→ Task details: In the listing below, find each line with the string "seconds" and report it.

→ Provided material:

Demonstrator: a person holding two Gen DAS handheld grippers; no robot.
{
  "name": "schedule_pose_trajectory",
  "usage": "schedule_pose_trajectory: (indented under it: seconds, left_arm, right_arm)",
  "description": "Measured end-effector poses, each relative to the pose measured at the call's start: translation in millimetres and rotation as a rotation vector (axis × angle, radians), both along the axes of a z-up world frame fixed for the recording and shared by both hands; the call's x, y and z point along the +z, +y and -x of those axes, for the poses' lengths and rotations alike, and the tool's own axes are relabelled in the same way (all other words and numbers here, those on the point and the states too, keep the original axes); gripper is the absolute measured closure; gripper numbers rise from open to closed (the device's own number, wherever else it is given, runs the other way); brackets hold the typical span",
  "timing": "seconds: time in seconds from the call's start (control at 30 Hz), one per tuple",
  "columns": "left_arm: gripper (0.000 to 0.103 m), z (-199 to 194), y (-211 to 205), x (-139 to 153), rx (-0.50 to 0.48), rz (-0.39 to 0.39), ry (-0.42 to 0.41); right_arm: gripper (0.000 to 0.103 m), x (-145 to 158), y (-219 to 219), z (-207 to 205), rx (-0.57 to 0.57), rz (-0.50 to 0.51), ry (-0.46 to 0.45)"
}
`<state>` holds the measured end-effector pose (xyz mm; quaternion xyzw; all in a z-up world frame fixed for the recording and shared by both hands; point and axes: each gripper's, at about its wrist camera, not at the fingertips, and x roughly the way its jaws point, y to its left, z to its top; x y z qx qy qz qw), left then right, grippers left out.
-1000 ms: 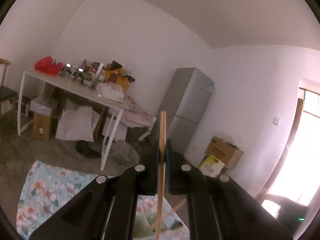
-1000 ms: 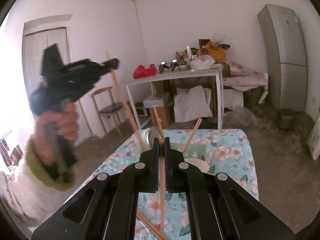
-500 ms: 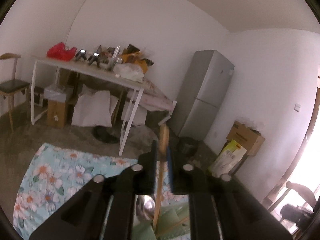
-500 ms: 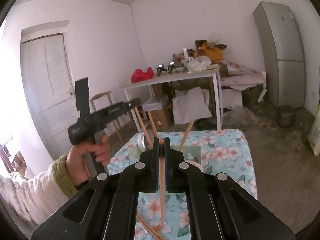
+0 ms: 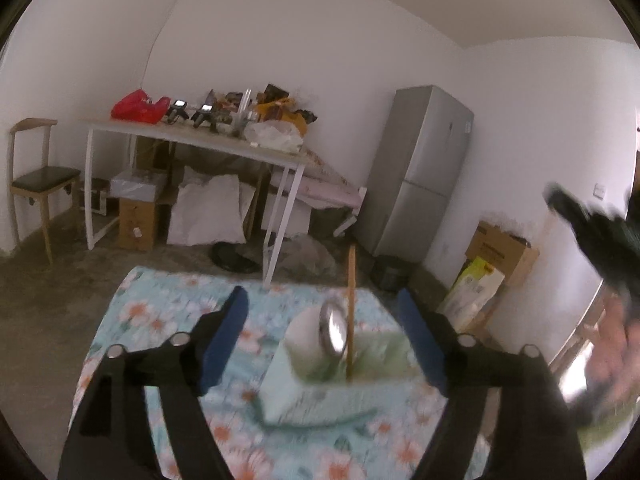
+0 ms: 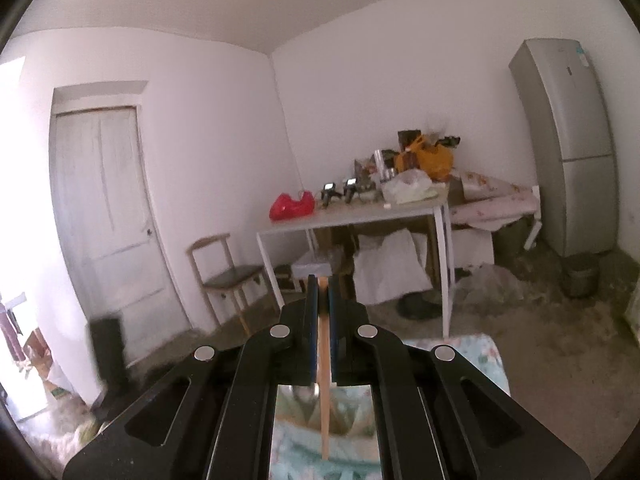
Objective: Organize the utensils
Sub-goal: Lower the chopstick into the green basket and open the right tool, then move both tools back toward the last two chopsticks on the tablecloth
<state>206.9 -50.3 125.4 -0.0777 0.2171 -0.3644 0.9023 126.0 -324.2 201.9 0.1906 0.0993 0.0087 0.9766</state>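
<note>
In the left wrist view my left gripper [image 5: 322, 300] has its jaws opening, wide apart, with nothing pressed between the blue pads. Beyond them a wooden chopstick [image 5: 351, 312] stands upright in a pale green holder [image 5: 304, 384] on the floral tablecloth [image 5: 160, 320], next to a white bowl [image 5: 304, 336] and a shiny metal piece [image 5: 334, 330]. The other gripper [image 5: 596, 236] shows blurred at the right edge, held by a hand. In the right wrist view my right gripper [image 6: 323, 286] is shut on a second wooden chopstick [image 6: 323, 384], which runs down between the fingers above the cloth [image 6: 488, 356].
Behind stands a white table [image 5: 192, 140] cluttered with a red bag [image 5: 138, 106] and other items, boxes and bags underneath. A wooden chair [image 5: 36, 180], a grey fridge [image 5: 420, 176] and cardboard boxes [image 5: 500, 252] line the walls. A white door [image 6: 108, 220] is at left.
My left gripper dropped toward the holder and opened, leaving its chopstick standing in the holder. My right gripper rose with its chopstick, so the table sank out of its view.
</note>
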Motion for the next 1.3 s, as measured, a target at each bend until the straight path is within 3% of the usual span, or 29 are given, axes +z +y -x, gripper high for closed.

→ Response for this exercise:
  "usage": "schedule_pose_trajectory: (indented under it: seconds, left_arm, right_arm)",
  "timing": "seconds: time in seconds from the call's start (control at 30 Hz), one per tuple",

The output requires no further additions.